> [REQUIRED ACTION]:
Return every line below exactly, without dropping any.

> [SOURCE DATA]:
BEGIN

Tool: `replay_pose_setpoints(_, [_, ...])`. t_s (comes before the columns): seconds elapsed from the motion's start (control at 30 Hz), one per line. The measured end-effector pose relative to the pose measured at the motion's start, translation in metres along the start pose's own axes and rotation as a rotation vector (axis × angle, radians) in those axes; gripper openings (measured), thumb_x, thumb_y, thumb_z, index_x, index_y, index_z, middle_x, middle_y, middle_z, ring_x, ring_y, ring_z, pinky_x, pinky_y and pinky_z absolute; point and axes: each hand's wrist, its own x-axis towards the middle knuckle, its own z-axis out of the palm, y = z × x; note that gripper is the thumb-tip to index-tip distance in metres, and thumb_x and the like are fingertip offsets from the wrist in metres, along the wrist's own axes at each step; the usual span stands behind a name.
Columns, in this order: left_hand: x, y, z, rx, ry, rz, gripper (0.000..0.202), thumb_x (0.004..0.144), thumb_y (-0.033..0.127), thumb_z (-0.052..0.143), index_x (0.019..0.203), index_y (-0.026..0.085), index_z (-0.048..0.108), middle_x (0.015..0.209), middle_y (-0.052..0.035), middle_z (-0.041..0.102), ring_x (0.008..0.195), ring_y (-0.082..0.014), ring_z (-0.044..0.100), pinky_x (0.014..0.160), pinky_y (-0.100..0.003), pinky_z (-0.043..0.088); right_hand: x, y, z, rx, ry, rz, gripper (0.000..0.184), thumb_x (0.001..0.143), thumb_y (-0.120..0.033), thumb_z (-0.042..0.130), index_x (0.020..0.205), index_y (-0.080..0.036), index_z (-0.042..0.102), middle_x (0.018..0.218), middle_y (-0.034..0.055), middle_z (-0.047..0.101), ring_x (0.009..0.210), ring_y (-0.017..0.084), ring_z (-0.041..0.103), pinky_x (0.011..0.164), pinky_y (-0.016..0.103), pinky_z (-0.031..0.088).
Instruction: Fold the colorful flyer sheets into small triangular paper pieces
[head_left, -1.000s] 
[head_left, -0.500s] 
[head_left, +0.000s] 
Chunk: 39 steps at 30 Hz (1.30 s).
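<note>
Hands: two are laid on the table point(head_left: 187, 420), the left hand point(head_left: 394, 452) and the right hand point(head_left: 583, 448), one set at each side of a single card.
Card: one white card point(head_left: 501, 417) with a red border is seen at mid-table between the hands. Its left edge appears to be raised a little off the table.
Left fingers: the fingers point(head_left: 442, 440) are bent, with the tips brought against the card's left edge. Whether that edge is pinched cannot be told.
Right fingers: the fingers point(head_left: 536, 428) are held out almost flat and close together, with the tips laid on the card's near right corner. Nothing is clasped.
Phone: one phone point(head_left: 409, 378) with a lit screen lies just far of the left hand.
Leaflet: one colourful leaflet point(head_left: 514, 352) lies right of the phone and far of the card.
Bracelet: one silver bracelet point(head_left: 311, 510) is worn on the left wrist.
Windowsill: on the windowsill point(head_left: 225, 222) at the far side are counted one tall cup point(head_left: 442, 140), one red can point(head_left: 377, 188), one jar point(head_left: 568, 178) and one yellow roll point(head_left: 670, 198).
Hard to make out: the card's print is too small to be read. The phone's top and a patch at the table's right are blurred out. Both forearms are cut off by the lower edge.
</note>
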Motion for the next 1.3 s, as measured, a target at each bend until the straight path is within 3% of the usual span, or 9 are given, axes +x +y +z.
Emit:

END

> [REPLY]:
Tool: `replay_pose_setpoints(_, [_, ...])`. t_s (comes before the columns): seconds elapsed from the motion's start (control at 30 Hz), one per line. The measured end-effector pose relative to the pose measured at the motion's start, translation in metres along the start pose's own axes and rotation as a rotation vector (axis × angle, radians) in those axes; gripper openings (measured), thumb_x, thumb_y, thumb_z, index_x, index_y, index_z, middle_x, middle_y, middle_z, ring_x, ring_y, ring_z, pinky_x, pinky_y and pinky_z absolute; point and axes: each hand's wrist, its own x-axis towards the middle knuckle, its own z-axis out of the palm, y = z × x; note that gripper is the thumb-tip to index-tip distance in metres, and thumb_x and the like are fingertip offsets from the wrist in metres, along the wrist's own axes at each step; the usual span stands behind a name.
Columns, in this order: left_hand: x, y, z, rx, ry, rz, gripper (0.000..0.202), thumb_x (0.004..0.144), thumb_y (-0.033..0.127), thumb_z (-0.052..0.143), index_x (0.019..0.203), index_y (-0.026..0.085), index_z (-0.048..0.108), middle_x (0.015..0.209), middle_y (-0.052..0.035), middle_z (-0.041..0.102), ring_x (0.008..0.195), ring_y (-0.082..0.014), ring_z (-0.044..0.100), pinky_x (0.014..0.160), pinky_y (-0.100..0.003), pinky_z (-0.043..0.088); right_hand: x, y, z, rx, ry, rz, gripper (0.000..0.184), thumb_x (0.001..0.143), thumb_y (-0.120..0.033), thumb_z (-0.042..0.130), index_x (0.020..0.205), index_y (-0.080..0.036), index_z (-0.042..0.102), middle_x (0.018..0.218), middle_y (-0.034..0.055), middle_z (-0.047..0.101), ring_x (0.009..0.210), ring_y (-0.017..0.084), ring_z (-0.041..0.103), pinky_x (0.011..0.164), pinky_y (-0.016..0.103), pinky_z (-0.031..0.088).
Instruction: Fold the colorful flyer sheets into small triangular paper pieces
[head_left, -1.000s] 
[head_left, -0.500s] 
[head_left, +0.000s] 
Chunk: 39 steps at 30 Hz (1.30 s).
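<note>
Hands: two are laid on the table point(head_left: 187, 420), the left hand point(head_left: 394, 452) and the right hand point(head_left: 583, 448), one set at each side of a single card.
Card: one white card point(head_left: 501, 417) with a red border is seen at mid-table between the hands. Its left edge appears to be raised a little off the table.
Left fingers: the fingers point(head_left: 442, 440) are bent, with the tips brought against the card's left edge. Whether that edge is pinched cannot be told.
Right fingers: the fingers point(head_left: 536, 428) are held out almost flat and close together, with the tips laid on the card's near right corner. Nothing is clasped.
Phone: one phone point(head_left: 409, 378) with a lit screen lies just far of the left hand.
Leaflet: one colourful leaflet point(head_left: 514, 352) lies right of the phone and far of the card.
Bracelet: one silver bracelet point(head_left: 311, 510) is worn on the left wrist.
Windowsill: on the windowsill point(head_left: 225, 222) at the far side are counted one tall cup point(head_left: 442, 140), one red can point(head_left: 377, 188), one jar point(head_left: 568, 178) and one yellow roll point(head_left: 670, 198).
Hard to make out: the card's print is too small to be read. The phone's top and a patch at the table's right are blurred out. Both forearms are cut off by the lower edge.
</note>
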Motion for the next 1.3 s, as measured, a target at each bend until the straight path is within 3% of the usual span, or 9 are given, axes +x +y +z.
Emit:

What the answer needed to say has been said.